** TO DO **
Working from the listing below, set down every line exactly.

** INFORMATION SUPPLIED **

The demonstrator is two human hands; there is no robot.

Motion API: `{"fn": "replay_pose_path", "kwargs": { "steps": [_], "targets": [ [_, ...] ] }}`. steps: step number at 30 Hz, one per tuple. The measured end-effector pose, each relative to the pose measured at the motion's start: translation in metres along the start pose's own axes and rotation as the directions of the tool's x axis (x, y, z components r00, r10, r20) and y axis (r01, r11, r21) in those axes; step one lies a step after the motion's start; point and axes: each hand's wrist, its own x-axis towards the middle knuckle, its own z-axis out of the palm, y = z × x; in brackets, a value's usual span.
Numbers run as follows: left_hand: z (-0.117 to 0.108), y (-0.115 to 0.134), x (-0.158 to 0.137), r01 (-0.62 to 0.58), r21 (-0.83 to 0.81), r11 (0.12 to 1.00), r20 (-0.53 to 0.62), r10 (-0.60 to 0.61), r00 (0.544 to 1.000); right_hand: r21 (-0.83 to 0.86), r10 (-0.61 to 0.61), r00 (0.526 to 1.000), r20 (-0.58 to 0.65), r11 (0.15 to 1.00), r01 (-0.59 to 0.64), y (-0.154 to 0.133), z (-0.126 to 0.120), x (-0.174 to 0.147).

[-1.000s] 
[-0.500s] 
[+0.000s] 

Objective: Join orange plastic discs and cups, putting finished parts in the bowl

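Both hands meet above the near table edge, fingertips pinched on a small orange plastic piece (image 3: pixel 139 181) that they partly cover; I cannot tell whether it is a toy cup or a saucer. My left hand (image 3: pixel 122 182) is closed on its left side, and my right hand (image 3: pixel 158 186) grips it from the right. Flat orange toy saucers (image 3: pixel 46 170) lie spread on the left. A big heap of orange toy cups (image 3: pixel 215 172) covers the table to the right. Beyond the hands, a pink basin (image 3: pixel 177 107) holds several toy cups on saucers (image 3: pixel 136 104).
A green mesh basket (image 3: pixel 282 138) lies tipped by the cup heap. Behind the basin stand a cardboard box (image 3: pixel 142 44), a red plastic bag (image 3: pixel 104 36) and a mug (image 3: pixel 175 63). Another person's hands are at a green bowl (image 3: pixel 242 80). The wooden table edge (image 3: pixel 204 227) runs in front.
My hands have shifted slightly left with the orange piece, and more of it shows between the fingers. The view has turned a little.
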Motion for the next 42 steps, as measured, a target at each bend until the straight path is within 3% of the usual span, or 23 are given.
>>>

** WRITTEN SOLUTION **
The demonstrator is two human hands; there is no robot.

Motion API: `{"fn": "replay_pose_path", "kwargs": { "steps": [_], "targets": [ [_, ...] ] }}`. steps: step number at 30 Hz, one per tuple. The measured end-effector pose, each relative to the pose measured at the motion's start: translation in metres along the start pose's own axes and rotation as the directions of the tool's x axis (x, y, z components r00, r10, r20) and y axis (r01, r11, r21) in those axes; step one lies a step after the motion's start; point and axes: each hand's wrist, its own x-axis towards the middle knuckle, its own z-axis out of the palm, y = z × x; in brackets, a value's usual span.
Numbers run as follows: left_hand: z (-0.117 to 0.108), y (-0.115 to 0.134), x (-0.158 to 0.137), r01 (-0.62 to 0.58), r21 (-0.83 to 0.81), r11 (0.12 to 1.00), r20 (-0.53 to 0.62), r10 (-0.60 to 0.61), r00 (0.544 to 1.000); right_hand: r21 (-0.83 to 0.86), r10 (-0.61 to 0.61), r00 (0.526 to 1.000), r20 (-0.58 to 0.65), r11 (0.15 to 1.00), r01 (-0.59 to 0.64), y (-0.154 to 0.133), z (-0.126 to 0.120), x (-0.174 to 0.147).

[-1.000s] 
[-0.500s] 
[+0.000s] 

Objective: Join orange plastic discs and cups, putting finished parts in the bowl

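Both hands meet above the near table edge, fingertips pinched on a small orange plastic piece (image 3: pixel 139 181) that they partly cover; I cannot tell whether it is a toy cup or a saucer. My left hand (image 3: pixel 122 182) is closed on its left side, and my right hand (image 3: pixel 158 186) grips it from the right. Flat orange toy saucers (image 3: pixel 46 170) lie spread on the left. A big heap of orange toy cups (image 3: pixel 215 172) covers the table to the right. Beyond the hands, a pink basin (image 3: pixel 177 107) holds several toy cups on saucers (image 3: pixel 136 104).
A green mesh basket (image 3: pixel 282 138) lies tipped by the cup heap. Behind the basin stand a cardboard box (image 3: pixel 142 44), a red plastic bag (image 3: pixel 104 36) and a mug (image 3: pixel 175 63). Another person's hands are at a green bowl (image 3: pixel 242 80). The wooden table edge (image 3: pixel 204 227) runs in front.
My hands have shifted slightly left with the orange piece, and more of it shows between the fingers. The view has turned a little.
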Motion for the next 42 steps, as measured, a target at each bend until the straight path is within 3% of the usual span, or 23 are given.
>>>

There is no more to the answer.